### Task description
From the material below, set down exactly the lines that run from the one containing "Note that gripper" to the one containing "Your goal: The", minus the pictures.

### Data section
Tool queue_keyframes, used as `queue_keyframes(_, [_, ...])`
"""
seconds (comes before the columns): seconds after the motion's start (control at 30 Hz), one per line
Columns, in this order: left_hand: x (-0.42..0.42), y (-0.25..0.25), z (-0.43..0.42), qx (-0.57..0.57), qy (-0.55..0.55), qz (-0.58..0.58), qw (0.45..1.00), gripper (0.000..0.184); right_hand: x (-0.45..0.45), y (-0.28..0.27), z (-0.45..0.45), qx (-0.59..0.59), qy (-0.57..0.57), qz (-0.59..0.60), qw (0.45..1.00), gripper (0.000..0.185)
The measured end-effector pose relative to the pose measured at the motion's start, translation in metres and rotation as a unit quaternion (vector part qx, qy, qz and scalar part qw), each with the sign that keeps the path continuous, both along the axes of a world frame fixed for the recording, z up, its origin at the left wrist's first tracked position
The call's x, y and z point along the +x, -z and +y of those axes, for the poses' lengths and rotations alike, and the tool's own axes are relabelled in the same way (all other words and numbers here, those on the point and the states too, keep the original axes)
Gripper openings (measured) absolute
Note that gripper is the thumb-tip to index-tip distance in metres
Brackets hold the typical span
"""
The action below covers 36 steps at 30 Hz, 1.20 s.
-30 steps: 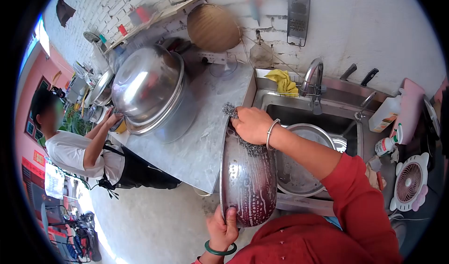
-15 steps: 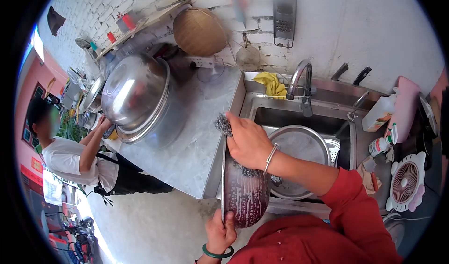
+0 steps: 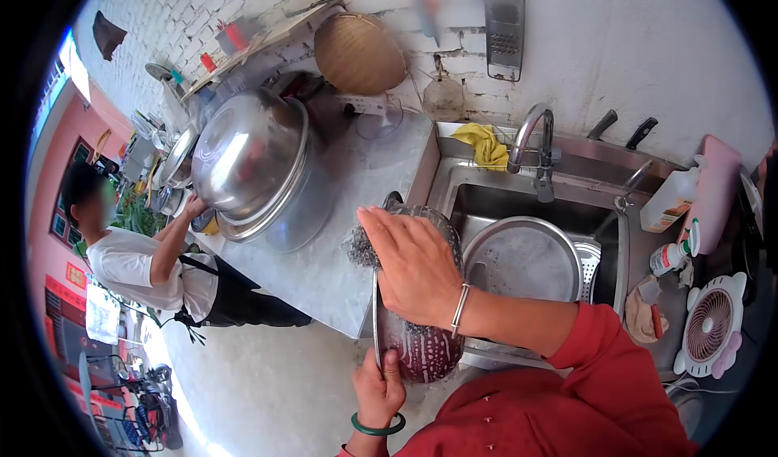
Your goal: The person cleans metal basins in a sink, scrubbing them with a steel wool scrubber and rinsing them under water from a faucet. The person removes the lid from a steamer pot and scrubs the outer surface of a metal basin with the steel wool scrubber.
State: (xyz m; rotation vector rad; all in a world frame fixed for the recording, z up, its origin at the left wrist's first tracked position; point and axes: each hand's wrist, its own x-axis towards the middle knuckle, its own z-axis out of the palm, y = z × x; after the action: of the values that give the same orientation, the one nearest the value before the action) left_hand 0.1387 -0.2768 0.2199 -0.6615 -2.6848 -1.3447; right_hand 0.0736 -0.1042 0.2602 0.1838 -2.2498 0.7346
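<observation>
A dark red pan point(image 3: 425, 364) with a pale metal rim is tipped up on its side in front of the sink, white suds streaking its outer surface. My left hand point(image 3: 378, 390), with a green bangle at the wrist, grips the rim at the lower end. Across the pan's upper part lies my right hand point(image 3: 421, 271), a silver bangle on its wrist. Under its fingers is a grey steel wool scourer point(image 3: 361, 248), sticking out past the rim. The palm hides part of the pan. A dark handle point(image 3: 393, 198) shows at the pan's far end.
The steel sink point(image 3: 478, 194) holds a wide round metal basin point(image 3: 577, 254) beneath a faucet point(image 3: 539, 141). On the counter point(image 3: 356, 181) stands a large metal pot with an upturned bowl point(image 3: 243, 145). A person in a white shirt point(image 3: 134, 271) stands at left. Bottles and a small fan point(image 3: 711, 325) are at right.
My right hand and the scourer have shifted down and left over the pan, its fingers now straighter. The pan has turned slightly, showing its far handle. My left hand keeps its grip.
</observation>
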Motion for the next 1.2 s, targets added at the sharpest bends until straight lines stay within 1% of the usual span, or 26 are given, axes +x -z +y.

### Written reply
Note that gripper is the thumb-tip to index-tip distance in metres
Brackets hold the typical span
"""
The action below covers 36 steps at 30 Hz, 1.20 s.
-30 steps: 
-15 steps: 
+0 steps: 
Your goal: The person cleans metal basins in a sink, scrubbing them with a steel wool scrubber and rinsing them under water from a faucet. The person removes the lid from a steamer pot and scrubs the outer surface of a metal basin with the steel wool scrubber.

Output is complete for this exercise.